-------- PROVIDED MATERIAL

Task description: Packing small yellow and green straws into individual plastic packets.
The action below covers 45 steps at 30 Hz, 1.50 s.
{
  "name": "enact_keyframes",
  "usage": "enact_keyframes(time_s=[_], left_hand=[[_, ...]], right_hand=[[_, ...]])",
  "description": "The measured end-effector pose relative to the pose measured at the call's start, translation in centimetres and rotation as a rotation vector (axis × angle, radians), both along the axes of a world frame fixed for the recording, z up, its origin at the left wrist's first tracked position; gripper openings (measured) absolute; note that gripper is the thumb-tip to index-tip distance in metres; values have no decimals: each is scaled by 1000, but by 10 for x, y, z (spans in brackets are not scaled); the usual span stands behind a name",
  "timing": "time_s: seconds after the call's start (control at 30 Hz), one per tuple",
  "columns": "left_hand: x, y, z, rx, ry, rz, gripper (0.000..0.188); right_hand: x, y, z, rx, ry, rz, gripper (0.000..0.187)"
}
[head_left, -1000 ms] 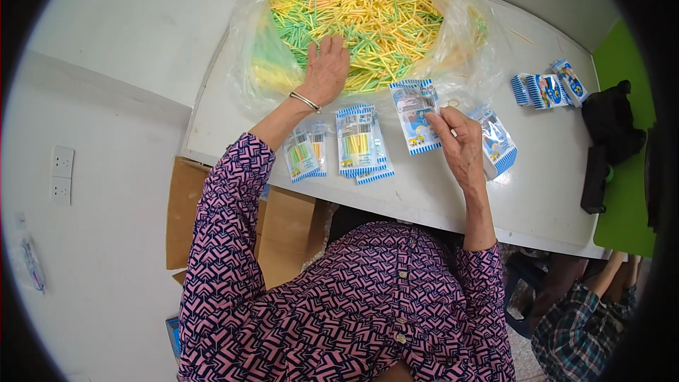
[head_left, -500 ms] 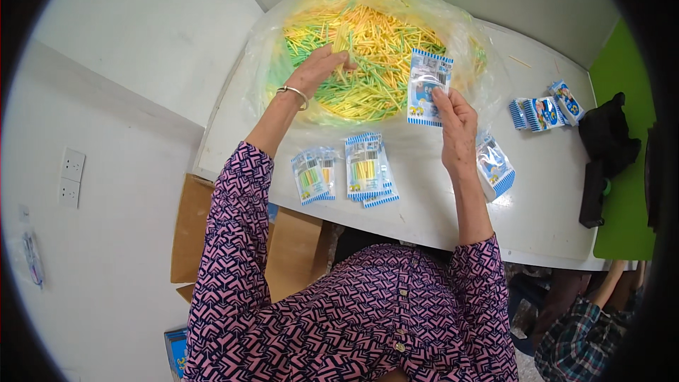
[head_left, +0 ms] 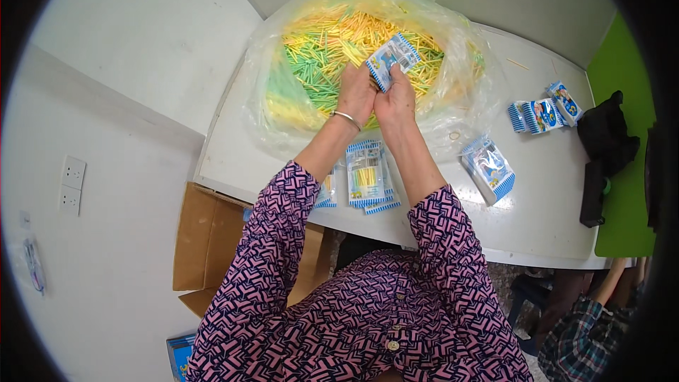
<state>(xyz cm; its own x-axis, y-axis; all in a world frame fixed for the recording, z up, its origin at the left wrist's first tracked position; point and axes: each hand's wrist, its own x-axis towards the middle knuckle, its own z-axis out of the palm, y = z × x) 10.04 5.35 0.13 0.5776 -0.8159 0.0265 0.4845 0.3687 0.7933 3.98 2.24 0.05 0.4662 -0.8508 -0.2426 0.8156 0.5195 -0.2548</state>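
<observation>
Both my hands meet above the near part of a big clear plastic bag [head_left: 463, 110], which is heaped with thin yellow, green and orange sticks [head_left: 311, 74]. My left hand [head_left: 356, 95] is closed around a small bunch of yellow sticks [head_left: 351, 51], whose tips point up past the fingers. My right hand [head_left: 396, 102] grips a small blue-and-white packet [head_left: 390, 58], tilted and close beside the bunch. Whether the packet's end is open is hard to see, and the left fingertips are partly hidden behind it.
Stick-filled packets [head_left: 366, 173] lie on the white table [head_left: 537, 212] below my wrists. A stack of packets [head_left: 488, 170] sits to their right, and more packets [head_left: 541, 115] farther right near a black object [head_left: 610, 134]. An open cardboard box [head_left: 194, 240] stands below the table edge.
My right hand has brought the packet leftward to my left hand, tilting it. My left hand has come down and right with the bunch of sticks; the two hands are now together.
</observation>
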Motion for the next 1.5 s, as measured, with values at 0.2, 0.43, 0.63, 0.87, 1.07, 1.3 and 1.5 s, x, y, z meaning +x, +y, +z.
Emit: enact_keyframes(time_s=[0.2,0.43,0.63,0.87,1.07,1.3,1.5], left_hand=[[-28,-4,6,-9,-86,155,10],[-28,-2,9,-53,-70,103,10],[-15,-1,8,-88,18,16,11],[-13,-2,10,-68,100,6,10],[2,-3,4,-79,115,-15,16],[24,2,13,-38,67,27,16],[33,6,23,90,-215,151,20]], right_hand=[[-2,-8,-12,-18,-36,4,22],[-2,-15,-21,-21,-18,8,21],[1,-13,-13,-22,-19,-9,20],[0,-10,-10,-13,-29,-28,20],[1,-10,-11,-43,-53,13,24],[-18,-17,-8,-272,62,31,19],[-62,-27,4,-623,364,141,21]])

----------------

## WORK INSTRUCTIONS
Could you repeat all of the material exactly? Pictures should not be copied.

## EXERCISE OUTPUT
Task description: Packing small yellow and green straws into individual plastic packets.
The action below covers 45 steps at 30 Hz, 1.50 s.
{
  "name": "enact_keyframes",
  "usage": "enact_keyframes(time_s=[_], left_hand=[[_, ...]], right_hand=[[_, ...]])",
  "description": "The measured end-effector pose relative to the pose measured at the call's start, translation in centimetres and rotation as a rotation vector (axis × angle, radians), both along the axes of a world frame fixed for the recording, z up, its origin at the left wrist's first tracked position; gripper openings (measured) absolute; note that gripper is the thumb-tip to index-tip distance in metres; values have no decimals: each is scaled by 1000, but by 10 for x, y, z (spans in brackets are not scaled); the usual span stands behind a name",
  "timing": "time_s: seconds after the call's start (control at 30 Hz), one per tuple",
  "columns": "left_hand: x, y, z, rx, ry, rz, gripper (0.000..0.188); right_hand: x, y, z, rx, ry, rz, gripper (0.000..0.187)"
}
[head_left, -1000 ms] 
[head_left, -500 ms] 
[head_left, +0 ms] 
<state>(xyz cm; its own x-axis, y-axis; all in a world frame fixed for the recording, z up, its origin at the left wrist's first tracked position; point and axes: each hand's wrist, its own x-axis towards the middle knuckle, its own z-axis out of the palm, y = z × x) 10.04 5.35 0.13 0.5776 -0.8159 0.0265 0.4845 0.3687 0.7933 3.98 2.24 0.05 0.4662 -0.8508 -0.2426 0.8156 0.5195 -0.2548</state>
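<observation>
Both my hands meet above the near part of a big clear plastic bag [head_left: 463, 110], which is heaped with thin yellow, green and orange sticks [head_left: 311, 74]. My left hand [head_left: 356, 95] is closed around a small bunch of yellow sticks [head_left: 351, 51], whose tips point up past the fingers. My right hand [head_left: 396, 102] grips a small blue-and-white packet [head_left: 390, 58], tilted and close beside the bunch. Whether the packet's end is open is hard to see, and the left fingertips are partly hidden behind it.
Stick-filled packets [head_left: 366, 173] lie on the white table [head_left: 537, 212] below my wrists. A stack of packets [head_left: 488, 170] sits to their right, and more packets [head_left: 541, 115] farther right near a black object [head_left: 610, 134]. An open cardboard box [head_left: 194, 240] stands below the table edge.
My right hand has brought the packet leftward to my left hand, tilting it. My left hand has come down and right with the bunch of sticks; the two hands are now together.
</observation>
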Motion for the next 1.5 s, as measured, with values at 0.2, 0.43, 0.63, 0.87, 1.07, 1.3 and 1.5 s, x, y, z meaning +x, +y, +z.
Emit: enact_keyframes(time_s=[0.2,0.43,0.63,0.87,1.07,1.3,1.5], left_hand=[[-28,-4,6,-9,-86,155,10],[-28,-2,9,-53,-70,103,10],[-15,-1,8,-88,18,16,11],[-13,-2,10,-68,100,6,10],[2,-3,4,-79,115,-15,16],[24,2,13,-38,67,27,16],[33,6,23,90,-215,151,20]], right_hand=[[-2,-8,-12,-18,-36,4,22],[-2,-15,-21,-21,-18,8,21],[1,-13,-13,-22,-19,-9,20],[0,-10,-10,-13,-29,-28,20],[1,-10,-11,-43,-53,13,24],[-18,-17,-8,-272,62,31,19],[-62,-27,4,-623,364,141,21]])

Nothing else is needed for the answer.